‘Frogfoot One?’ he said, a moment before the missile found its target, embedding itself deep within the left engine and then tearing it apart.

Dhar took the plane on a long sweeping arc away from the airfield, glancing down to his right at the plume of smoke rising from the runway.

‘Now we drop our first bomb.’

‘Salim, we’ve got to stop this!’ Marchant shouted. ‘We’re going to be shot down any minute. Every fighter in southern Britain will have been scrambled.’

‘Frogfoot One, please identify yourself,’ a voice from the control tower demanded on the military emergency frequency. Dhar flicked off the radio. He could see the flames of the Raptor now, the wreckage on the runway, as he continued to bank around to the east. He thought of Sergei, the photos he had shown him of his own crash, the carnage as his MiG had skidded through the crowds, carving families apart.
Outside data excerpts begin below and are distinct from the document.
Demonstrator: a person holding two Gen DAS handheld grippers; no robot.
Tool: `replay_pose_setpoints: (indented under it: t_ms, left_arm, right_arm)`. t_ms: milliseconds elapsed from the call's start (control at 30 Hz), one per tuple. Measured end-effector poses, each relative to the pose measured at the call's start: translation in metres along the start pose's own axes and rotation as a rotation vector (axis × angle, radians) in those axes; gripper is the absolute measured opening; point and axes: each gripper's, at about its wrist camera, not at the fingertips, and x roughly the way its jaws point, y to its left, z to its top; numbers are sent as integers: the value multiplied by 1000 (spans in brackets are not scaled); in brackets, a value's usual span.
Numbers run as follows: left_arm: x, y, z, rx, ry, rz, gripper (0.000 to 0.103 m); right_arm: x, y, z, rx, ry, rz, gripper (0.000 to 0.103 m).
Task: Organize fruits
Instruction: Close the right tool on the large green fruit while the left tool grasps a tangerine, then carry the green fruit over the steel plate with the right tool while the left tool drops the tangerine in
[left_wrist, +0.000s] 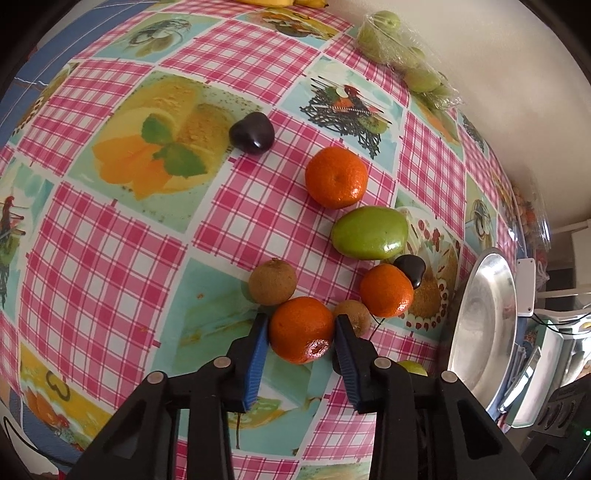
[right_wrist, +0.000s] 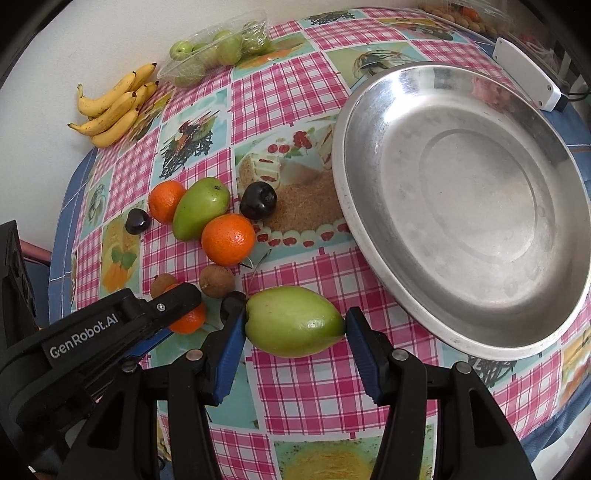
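Both tongs point steeply down: the left gripper (left_wrist: 301, 328) squeezes an orange (left_wrist: 301, 329) between its pads, and the right gripper (right_wrist: 295, 323) clamps a green fruit (right_wrist: 293, 321) lengthwise on the tablecloth (right_wrist: 314, 266), just beside the empty metal plate (right_wrist: 546, 332), probably their destination.

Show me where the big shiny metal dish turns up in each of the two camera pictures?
Left wrist view: the round silver metal dish sits at the right edge, seen nearly edge-on, squeezed narrow, right of the fruit.
Right wrist view: the same dish fills the upper right, seen from above, with nothing in it.
Shared landmark: the clear plastic tray of small green fruits by the white wall.
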Motion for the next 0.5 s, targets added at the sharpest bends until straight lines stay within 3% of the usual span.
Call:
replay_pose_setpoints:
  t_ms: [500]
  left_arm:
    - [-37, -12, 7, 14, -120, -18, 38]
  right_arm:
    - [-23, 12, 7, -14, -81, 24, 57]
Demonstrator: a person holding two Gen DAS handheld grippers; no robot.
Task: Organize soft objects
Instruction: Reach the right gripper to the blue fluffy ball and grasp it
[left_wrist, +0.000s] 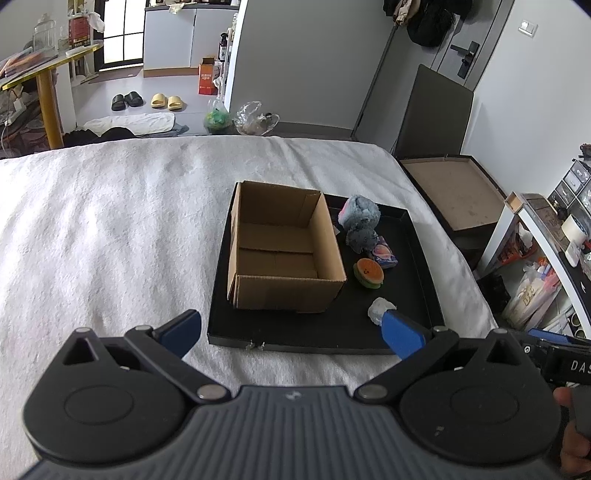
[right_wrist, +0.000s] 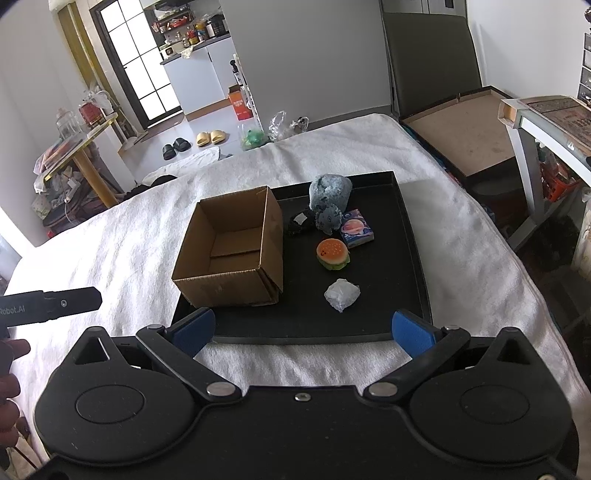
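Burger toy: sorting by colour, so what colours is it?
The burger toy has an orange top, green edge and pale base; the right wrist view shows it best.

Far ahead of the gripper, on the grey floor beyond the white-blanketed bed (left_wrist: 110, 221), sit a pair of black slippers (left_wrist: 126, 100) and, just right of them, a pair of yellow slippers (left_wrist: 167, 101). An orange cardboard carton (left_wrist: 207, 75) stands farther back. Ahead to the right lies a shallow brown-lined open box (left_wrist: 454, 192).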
The Raptor had broken up over the runway, causing little collateral damage. But Dhar knew that what he was about to do now would not be so precise. The hospitality marquees were to the left of the runway, just before the control tower. The American military had assembled en masse in the largest tent, entertaining their Georgian counterparts. Enemies didn’t get more legitimate.

‘Tell me the target,’ Marchant said, desperate to engage Dhar. The aircraft had levelled out now, and was about to begin a low approach from the east.

‘The Georgian government is converting their country into a Christian one, turning their back on our Muslim brothers to appease America.’

‘Are they here? The Georgians?’

‘In the marquee next to the control tower. Here to buy F-16s from the Americans.’

So that was why they had flown to Fairford. There was a logic to Dhar, a rationale, however dark, that demanded Marchant’s respect, if not his understanding. He knew that neither the SVR nor Georgia’s Muslim population was keen on the country’s realignment with America. Had Dhar done enough already in the eyes of other jihadis to cool the relationship? Marchant looked down through the canopy. The SU-25’s cockpit visibility was not great, but he could make out a row of stalls, packed with people, immediately behind the hospitality marquees.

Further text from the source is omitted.